勇人は戸惑うが案内された車に乗ってその場を離れた。
「未菜にはしばらく会えそうもないなぁ…。」
未菜に落ち着いたら会いたいというメールを送り、マスコミから逃げ続ける日々が始まった。

 世界で初めてのアンドロイドに誰もの興味が向くのは必然であり、彼女を身を持って守った英雄として勇人は世間に知られていた。

 不運なことに勇人はかっこよかった。
彼はみんなが大好きな悲劇の主人公を務めるのにちょうど良かった。

 勇人にはたくさんのテレビ出演の依頼が来て、さらには勇人と未菜の恋愛をドラマにしようとするオファーもあったが勇人は全て断った。

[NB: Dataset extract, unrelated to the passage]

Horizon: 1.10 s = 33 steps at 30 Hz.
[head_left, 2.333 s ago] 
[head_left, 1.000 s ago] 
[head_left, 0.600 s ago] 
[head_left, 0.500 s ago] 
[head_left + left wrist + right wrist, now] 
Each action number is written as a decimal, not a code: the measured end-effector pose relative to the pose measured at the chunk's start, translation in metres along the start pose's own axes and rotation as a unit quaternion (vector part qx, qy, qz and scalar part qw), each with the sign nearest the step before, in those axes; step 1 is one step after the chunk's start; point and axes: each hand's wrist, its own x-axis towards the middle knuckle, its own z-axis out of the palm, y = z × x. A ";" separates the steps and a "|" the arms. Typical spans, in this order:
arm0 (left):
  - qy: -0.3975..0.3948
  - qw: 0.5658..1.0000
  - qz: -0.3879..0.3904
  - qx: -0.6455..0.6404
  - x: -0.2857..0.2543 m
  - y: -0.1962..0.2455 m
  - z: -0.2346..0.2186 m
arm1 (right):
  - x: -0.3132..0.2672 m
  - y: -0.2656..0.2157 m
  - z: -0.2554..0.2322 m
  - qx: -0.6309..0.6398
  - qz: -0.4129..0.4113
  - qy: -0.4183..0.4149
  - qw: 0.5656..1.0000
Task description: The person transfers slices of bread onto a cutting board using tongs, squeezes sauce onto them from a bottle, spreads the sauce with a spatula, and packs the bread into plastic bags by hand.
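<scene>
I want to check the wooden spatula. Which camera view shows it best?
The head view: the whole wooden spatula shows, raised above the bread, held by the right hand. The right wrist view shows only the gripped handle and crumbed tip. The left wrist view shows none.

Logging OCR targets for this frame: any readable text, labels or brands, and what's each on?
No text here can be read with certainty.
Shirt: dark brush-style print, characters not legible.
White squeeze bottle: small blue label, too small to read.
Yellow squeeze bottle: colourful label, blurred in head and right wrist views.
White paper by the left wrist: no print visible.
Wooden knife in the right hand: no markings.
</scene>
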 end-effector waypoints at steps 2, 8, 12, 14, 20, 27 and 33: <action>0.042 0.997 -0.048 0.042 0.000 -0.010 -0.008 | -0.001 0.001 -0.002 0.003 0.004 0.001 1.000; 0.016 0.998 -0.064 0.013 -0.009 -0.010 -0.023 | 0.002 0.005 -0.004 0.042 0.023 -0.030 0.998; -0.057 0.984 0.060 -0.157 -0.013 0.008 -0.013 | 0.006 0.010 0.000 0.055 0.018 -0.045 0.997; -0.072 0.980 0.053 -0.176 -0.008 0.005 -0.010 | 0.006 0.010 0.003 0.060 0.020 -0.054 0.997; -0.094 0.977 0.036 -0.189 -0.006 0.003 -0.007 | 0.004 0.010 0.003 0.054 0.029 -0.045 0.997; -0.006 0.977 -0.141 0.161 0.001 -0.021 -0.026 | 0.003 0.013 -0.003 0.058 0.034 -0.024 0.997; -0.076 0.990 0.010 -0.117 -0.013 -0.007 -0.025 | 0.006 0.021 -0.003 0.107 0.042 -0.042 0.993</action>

 外出する度にカメラに追われ、家の周りにも常に人がいて、知らない人に勝手に写真を取られる。そんな日々が続いた。
住居を転々としても何故かすぐに居場所が知られていた。

未菜と連絡が取れなければダメになっていたかもしれない。

 だが見た目は何も人間と変わらないし、全くカメラにも見向きもしない。
そんな勇人に世間は興味をなくしていった。

 半年程であろうか。
ある芸能人のゴシップが大々的に報道されたあと全くと言っていいほどマスコミはいなくなった。

 半年ぶりに未菜に会うと自然と涙がでてきた。
未菜を抱きしめながら耳元で囁く。
「俺は絶対未菜を幸せにするから。」
未菜は返事の代わりに強く勇人を抱きしめた。

「幸せになろうね。」
未菜は勇人の顔を見て言った。

 だが、次に勇人と未菜に降り注いだのは偏見と興味の目だった。